Any help would be greatly appreciated.

Thanks again,

Greg
Re: Trouble crawling our site
« Reply #1 on: February 19, 2007, 09:34:18 PM »
The problem is because your site redirects to [ External links are visible to forum administrators only ] and our generator doesn't follow redirects.

If you put your start page as [ External links are visible to forum administrators only ] you will only get this page as well because there are no pages in this directory to index.

All your links point to pages in other directories that wouldn't be considered to be in the domain root of [ External links are visible to forum administrators only ]


Philip Nicosia
Re: Trouble crawling our site
« Reply #2 on: February 19, 2007, 09:48:55 PM »
Hmm...it seems fairly common to have different paths for different site components - why does it consider "/home" to be part of the DOMAIN when its really part of the PATH?
Re: Trouble crawling our site
« Reply #3 on: February 19, 2007, 11:20:32 PM »
It’s simply because of what Google expects to see and what it will accept in a sitemap.

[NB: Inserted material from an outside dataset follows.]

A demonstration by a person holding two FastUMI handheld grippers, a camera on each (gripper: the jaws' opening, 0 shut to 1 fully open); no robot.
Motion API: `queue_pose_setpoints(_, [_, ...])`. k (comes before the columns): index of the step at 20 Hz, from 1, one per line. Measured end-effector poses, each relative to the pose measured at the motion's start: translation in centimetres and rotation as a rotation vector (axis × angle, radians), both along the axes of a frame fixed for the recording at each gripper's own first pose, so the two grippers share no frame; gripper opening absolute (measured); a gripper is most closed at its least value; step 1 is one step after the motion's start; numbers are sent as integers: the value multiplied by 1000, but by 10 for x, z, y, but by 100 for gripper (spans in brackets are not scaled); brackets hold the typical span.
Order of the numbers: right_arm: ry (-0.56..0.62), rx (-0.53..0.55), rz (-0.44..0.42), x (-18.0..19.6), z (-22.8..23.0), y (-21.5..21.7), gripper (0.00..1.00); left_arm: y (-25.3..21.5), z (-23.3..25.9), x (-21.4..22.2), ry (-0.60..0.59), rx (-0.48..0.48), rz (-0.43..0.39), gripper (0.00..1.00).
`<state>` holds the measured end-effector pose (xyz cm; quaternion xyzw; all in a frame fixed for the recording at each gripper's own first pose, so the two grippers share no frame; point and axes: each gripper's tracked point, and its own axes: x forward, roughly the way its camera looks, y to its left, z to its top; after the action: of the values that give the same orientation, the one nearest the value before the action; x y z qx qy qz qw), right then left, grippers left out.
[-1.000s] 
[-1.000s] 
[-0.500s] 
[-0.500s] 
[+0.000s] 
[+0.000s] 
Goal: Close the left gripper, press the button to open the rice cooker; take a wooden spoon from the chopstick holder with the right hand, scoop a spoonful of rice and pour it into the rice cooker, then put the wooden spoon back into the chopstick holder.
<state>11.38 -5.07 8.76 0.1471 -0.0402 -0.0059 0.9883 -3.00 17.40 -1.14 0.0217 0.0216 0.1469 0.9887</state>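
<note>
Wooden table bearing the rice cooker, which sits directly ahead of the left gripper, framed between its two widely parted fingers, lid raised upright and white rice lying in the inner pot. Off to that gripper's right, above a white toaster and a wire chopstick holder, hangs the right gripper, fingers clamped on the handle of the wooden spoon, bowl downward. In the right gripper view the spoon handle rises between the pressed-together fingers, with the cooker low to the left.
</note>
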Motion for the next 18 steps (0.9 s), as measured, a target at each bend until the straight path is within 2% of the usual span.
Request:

The script sees home as the root of the site as that is the start page of your site. If your start page was [ External links are visible to forum administrators only ] it wouldn’t be an issue. Google won’t accept any urls that are below or not within the home path so they are not included.

The script has been designed to work exactly this way and adhere strictly to paths so that urls will not be included which would then mean your sitemap would be rejected by Google.

Unfortunately that doesn’t help you in the way your site is setup.
Philip Nicosia
Re: Trouble crawling our site
« Reply #4 on: February 20, 2007, 07:00:30 PM »
Thank you very much for your help.  We are going to make some changes to how our sites URL's work and then try this again.